Rooted in the gaze of these three photographers, the show reflects the everyday experiences of people with relatively comfortable lives, primarily during the last three decades of the 20th century. Graham explores America’s love affair with the open road. Several images feature intriguing roadside signs and monuments tinged with nostalgia. Hurn’s memorable “Tubing, Salt River, Arizona” (1980) hints at connections between people and place. His aerial image of a master-planned community called Sun City highlights the American impulse to create order out of chaos, while bending the natural landscape to his aesthetic will.

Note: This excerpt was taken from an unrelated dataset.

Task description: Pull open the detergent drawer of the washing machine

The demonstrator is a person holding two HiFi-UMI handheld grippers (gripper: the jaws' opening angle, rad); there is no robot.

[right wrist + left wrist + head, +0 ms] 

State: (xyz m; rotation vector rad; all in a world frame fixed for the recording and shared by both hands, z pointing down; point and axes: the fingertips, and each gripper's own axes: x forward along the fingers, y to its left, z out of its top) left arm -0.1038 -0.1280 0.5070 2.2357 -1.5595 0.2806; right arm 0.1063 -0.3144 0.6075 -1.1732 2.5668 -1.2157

Most of Owens’ photographs shown here were taken in 1972, for a series called “Suburbia.” Each comprises a window into the American middle-class, giving us pause to consider the values of that era, particularly the embrace of consumer culture. His gelatin silver prints, most with titles that reference the subjects’ descriptions of the moment or an object of interest, hint at the chasm between generations and expose expectations of immediate gratification. Food, televisions, garages, and green lawns are symbols of success. Collectively these photographers, steeped as they are in wry humor, shed light on American identity, how that identity has shifted over time, and ways it needs to evolve moving forward.